(Beginning of RECORDS FOR THIS EXERCISE)
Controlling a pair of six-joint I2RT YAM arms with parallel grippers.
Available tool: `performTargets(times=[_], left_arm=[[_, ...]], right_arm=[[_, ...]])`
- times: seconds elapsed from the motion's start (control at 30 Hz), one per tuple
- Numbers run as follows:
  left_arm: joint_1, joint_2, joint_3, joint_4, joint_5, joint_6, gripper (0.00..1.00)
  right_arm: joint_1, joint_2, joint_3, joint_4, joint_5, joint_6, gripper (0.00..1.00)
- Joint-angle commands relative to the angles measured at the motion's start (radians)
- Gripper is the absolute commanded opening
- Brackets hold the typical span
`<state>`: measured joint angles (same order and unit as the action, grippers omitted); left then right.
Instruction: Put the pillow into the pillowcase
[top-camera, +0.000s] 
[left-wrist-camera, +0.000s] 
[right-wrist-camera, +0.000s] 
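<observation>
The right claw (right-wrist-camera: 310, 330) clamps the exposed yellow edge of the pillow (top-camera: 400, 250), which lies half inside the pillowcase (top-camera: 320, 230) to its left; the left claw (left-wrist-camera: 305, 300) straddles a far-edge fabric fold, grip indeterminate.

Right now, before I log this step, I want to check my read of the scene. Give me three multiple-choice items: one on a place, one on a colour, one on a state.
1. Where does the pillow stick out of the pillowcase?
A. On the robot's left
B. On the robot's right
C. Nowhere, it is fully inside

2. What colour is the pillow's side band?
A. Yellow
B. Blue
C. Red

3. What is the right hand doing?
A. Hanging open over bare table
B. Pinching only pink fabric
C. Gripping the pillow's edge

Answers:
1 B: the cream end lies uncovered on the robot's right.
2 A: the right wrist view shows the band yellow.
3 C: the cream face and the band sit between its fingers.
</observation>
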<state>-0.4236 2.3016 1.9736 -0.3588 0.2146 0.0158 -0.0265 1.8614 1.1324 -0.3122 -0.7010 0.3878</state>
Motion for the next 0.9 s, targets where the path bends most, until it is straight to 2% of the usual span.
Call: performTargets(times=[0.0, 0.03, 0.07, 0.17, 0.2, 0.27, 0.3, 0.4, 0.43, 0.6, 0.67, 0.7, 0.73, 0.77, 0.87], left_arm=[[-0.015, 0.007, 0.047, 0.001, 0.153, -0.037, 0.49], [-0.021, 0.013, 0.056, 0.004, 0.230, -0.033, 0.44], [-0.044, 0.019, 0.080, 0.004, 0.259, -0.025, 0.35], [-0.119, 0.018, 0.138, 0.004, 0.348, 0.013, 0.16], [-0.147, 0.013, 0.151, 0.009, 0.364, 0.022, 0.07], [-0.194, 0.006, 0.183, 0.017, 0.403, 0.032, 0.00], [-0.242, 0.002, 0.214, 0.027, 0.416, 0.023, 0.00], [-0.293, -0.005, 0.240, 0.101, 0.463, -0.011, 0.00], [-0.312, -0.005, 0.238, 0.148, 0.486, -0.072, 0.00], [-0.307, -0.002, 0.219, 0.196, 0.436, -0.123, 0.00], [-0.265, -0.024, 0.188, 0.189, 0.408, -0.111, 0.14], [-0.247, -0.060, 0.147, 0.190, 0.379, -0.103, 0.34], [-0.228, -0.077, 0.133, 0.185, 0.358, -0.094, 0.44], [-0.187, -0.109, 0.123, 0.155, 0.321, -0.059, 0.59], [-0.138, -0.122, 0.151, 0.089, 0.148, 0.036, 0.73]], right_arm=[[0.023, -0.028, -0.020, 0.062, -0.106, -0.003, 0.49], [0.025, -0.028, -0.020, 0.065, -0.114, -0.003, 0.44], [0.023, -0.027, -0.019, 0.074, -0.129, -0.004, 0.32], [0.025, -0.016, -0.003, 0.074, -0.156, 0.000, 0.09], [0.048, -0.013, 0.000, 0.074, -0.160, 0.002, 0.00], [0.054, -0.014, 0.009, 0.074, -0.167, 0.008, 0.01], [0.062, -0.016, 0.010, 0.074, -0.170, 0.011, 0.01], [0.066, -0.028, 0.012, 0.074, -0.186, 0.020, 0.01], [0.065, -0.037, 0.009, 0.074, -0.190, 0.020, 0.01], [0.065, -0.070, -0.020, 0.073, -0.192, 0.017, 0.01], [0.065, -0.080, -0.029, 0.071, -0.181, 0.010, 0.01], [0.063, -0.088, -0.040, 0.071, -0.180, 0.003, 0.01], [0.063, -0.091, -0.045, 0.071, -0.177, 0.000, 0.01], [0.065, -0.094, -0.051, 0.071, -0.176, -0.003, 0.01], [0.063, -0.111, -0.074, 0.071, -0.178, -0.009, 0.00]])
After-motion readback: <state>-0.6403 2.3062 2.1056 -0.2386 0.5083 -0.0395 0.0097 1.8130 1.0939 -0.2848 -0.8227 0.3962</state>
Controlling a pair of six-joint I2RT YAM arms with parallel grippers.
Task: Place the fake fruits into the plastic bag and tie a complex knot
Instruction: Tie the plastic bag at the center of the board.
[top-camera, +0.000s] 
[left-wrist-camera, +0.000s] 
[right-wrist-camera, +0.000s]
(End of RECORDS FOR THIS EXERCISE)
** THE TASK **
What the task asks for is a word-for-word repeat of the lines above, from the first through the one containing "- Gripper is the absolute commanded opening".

** RESULT OF THIS EXERCISE **
Controlling a pair of six-joint I2RT YAM arms with parallel grippers.
Available tool: `performTargets(times=[_], left_arm=[[_, ...]], right_arm=[[_, ...]])`
- times: seconds elapsed from the motion's start (control at 30 Hz), one per tuple
- Numbers run as follows:
  left_arm: joint_1, joint_2, joint_3, joint_4, joint_5, joint_6, gripper (0.00..1.00)
  right_arm: joint_1, joint_2, joint_3, joint_4, joint_5, joint_6, gripper (0.00..1.00)
- Joint-angle commands relative to the angles measured at the motion's start (radians)
- Gripper is the absolute commanded opening

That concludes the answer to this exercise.